Inoltre Bakunin delineò con ottima lungimiranza anche la struttura della società auspicata da Marx, che definì comunismo di Stato, cioè il futuro “socialismo realizzato” novecentesco, con il capitalismo di Stato economico e la dittatura politica del Partito-Stato:

“Secondo la teoria del signor Marx, il popolo non solo non deve distruggere lo Stato, ma deve invece confermarlo e rafforzarlo e metterlo a disposizione dei suoi benefattori, tutori e maestri, i capi del Partito comunista, vale a dire del signor Marx e dei suoi amici che solo allora cominceranno a liberarlo a modo loro. Centralizzeranno le redini del potere in un pugno di ferro perché il popolo ignorante esige una tutela molto energica; istituiranno una unica Banca di Stato che concentrerà nelle proprie mani tutto il commercio e l’industria, l’agricoltura e anche la
produzione scientifica, e divideranno la massa del popolo in due eserciti: uno industriale e l’altro agricolo sotto il diretto comando degli ingegneri di Stato che formeranno una nuova casta privilegiata politico-scientifica”(33).

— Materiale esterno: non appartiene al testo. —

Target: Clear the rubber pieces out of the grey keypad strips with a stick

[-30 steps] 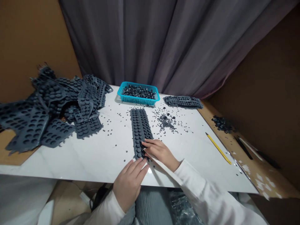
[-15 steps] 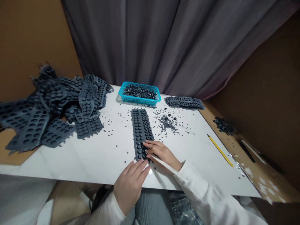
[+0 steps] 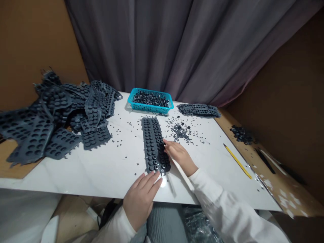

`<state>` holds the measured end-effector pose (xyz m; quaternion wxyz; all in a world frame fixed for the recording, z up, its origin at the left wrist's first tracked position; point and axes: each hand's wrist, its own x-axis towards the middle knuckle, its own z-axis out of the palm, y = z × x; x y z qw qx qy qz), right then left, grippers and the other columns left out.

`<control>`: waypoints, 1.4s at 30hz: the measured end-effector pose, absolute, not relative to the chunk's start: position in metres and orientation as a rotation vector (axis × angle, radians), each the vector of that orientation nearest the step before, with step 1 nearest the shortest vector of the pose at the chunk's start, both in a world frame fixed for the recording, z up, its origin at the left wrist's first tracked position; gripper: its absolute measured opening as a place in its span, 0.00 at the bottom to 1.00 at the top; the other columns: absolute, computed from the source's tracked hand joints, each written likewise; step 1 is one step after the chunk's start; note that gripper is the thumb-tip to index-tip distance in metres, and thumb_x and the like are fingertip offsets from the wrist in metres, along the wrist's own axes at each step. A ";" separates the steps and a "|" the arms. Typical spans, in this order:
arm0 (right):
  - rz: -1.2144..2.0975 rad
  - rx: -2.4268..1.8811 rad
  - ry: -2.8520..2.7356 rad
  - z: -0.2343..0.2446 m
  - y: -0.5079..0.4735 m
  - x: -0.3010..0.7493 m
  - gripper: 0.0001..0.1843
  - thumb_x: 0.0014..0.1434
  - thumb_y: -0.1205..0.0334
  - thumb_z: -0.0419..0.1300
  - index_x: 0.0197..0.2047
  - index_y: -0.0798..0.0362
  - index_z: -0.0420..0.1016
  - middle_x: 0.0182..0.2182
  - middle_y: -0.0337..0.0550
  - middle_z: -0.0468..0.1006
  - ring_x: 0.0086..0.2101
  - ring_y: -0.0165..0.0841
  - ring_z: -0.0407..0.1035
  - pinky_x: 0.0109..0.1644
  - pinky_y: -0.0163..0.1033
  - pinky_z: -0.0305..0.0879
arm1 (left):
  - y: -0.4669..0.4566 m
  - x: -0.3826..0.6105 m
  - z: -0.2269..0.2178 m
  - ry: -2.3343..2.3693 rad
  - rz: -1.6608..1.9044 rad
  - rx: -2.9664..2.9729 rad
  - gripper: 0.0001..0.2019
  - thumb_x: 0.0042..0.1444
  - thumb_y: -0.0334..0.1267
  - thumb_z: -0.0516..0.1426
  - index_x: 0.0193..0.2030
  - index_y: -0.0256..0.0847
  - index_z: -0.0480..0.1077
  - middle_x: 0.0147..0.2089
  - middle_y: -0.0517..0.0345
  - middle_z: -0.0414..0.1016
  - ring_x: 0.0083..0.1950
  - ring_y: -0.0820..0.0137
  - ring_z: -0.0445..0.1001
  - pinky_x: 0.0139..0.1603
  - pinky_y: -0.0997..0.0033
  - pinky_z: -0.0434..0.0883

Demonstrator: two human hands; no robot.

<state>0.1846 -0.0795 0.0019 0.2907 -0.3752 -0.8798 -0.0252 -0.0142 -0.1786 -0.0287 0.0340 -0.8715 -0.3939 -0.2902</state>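
Note:
A dark grey rubber sheet [image 3: 152, 141] with rows of round studs lies lengthwise on the white table. Stretched fingers of my left hand [image 3: 141, 195] rest flat at the sheet's near end, fingertips touching its edge. My right hand [image 3: 181, 157] is closed around a slim white stick-like tool [image 3: 181, 172], whose tip is hidden by the fingers at the sheet's right side. Ring-like openings show in many studs of the right-hand rows. Tiny dark discs [image 3: 181, 132] are scattered on the table to the right of the sheet.
A turquoise basket [image 3: 150, 108] holding small black parts stands behind the sheet. To the left is a heap of studded rubber sheets [image 3: 68, 111]; a folded stack of them [image 3: 199, 110] lies back right. A yellow pencil-like tool [image 3: 237, 161] lies right, near dark pieces [image 3: 241, 134].
My right hand has moved away from me and slightly right along the sheet with the white tool, uncovering studs at the near right corner. My left hand has stayed in place.

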 end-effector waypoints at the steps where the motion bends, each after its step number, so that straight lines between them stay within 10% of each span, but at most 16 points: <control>1: 0.015 -1.015 -2.293 0.003 -0.079 0.185 0.07 0.64 0.65 0.51 0.43 0.53 0.69 0.50 0.54 0.75 0.48 0.38 0.71 0.50 0.46 0.71 | -0.179 -0.014 -0.028 -1.211 -0.890 -2.676 0.26 0.46 0.22 0.47 0.52 0.41 0.68 0.56 0.60 0.71 0.55 0.67 0.69 0.56 0.64 0.65; 31: 0.270 -0.871 -2.424 0.003 -0.084 0.176 0.03 0.61 0.63 0.56 0.38 0.52 0.70 0.48 0.49 0.77 0.51 0.37 0.69 0.51 0.45 0.68 | -0.178 -0.014 -0.030 -1.201 -0.892 -2.666 0.21 0.54 0.25 0.46 0.52 0.41 0.68 0.55 0.59 0.71 0.55 0.69 0.68 0.57 0.65 0.64; 42: -0.150 -0.724 -2.617 0.004 -0.078 0.172 0.07 0.64 0.64 0.52 0.37 0.53 0.70 0.47 0.50 0.77 0.48 0.39 0.71 0.47 0.46 0.69 | -0.180 -0.012 -0.034 -1.255 -0.918 -2.670 0.23 0.52 0.24 0.46 0.53 0.42 0.67 0.56 0.60 0.71 0.56 0.69 0.67 0.58 0.65 0.63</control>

Insomma, secondo Bakunin tutto quello che il marxismo e il comunismo “scientifico” teorizzavano come pars construens per una società post-capitalistica aveva poco a che fare con l’idealismo: a suo parere Marx e i comunisti sapevano benissimo che il proletariato – oltre a non essere una realtà unica e cosciente di sé e dei propri compiti storici, e men che meno immune dai gravami del nazionalismo, della religione, del familismo e del rispetto della legalità borghese – non sarebbe stato in grado di contrastare, nel caso di successo rivoluzionario, la presa del potere da parte di una “casta”, organizzata nel Partito Comunista, che avrebbe esercitato direttamente una dittatura di Stato su masse prive di ogni strumento di organizzazione diretta, politica, sindacale o sociale.